## [DATASET SECTION]
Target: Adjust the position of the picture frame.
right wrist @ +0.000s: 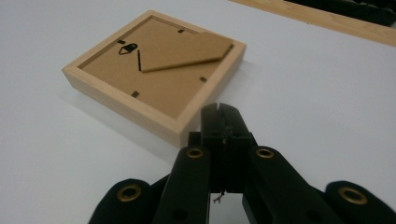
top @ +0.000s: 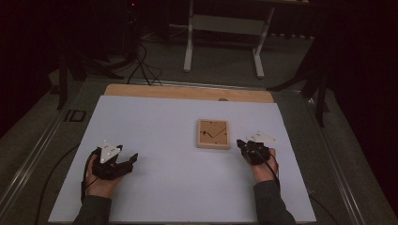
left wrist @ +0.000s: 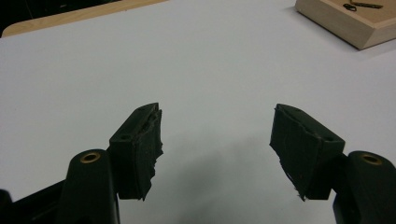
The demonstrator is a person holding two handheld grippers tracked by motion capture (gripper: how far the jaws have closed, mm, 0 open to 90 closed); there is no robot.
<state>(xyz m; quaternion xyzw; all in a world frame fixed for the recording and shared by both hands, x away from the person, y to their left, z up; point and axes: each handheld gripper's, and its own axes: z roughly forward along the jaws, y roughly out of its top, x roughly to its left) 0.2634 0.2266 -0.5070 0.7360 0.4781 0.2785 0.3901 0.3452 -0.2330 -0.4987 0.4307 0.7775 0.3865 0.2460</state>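
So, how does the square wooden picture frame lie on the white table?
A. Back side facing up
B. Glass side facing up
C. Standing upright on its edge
A: the square wooden picture frame lies flat, its brown backing board, hanger and folded stand facing up.

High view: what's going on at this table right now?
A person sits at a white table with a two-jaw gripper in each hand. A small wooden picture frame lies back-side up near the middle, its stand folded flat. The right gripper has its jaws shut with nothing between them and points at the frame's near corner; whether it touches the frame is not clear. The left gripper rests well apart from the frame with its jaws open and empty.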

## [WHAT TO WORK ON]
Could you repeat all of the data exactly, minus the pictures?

## [SOLUTION TO THIS EXERCISE]
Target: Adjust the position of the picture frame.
right wrist @ +0.000s: 
top @ +0.000s: 
left wrist @ +0.000s: 
The demonstrator is a person holding two handheld grippers tracked by motion capture (gripper: how far the jaws have closed, mm, 0 open to 90 closed); there is no robot.
<state>(xyz m; quaternion xyzw; all in a world frame fixed for the recording and shared by both hands, x away from the person, y to their left, z up; point and axes: each handheld gripper's, and its own axes: z roughly forward along the jaws, y roughly out of its top, x roughly to its left) 0.2634 0.2266 -0.5070 0.7360 0.4781 0.2785 0.3901 0.3452 -0.2330 -0.4987 0.4307 0.7775 0.3865 0.2460</state>
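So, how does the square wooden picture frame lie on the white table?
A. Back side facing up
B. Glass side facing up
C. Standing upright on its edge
A: the square wooden picture frame lies flat, its brown backing board, hanger and folded stand facing up.

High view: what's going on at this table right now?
A person sits at a white table with a two-jaw gripper in each hand. A small wooden picture frame lies back-side up near the middle, its stand folded flat. The right gripper has its jaws shut with nothing between them and points at the frame's near corner; whether it touches the frame is not clear. The left gripper rests well apart from the frame with its jaws open and empty.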

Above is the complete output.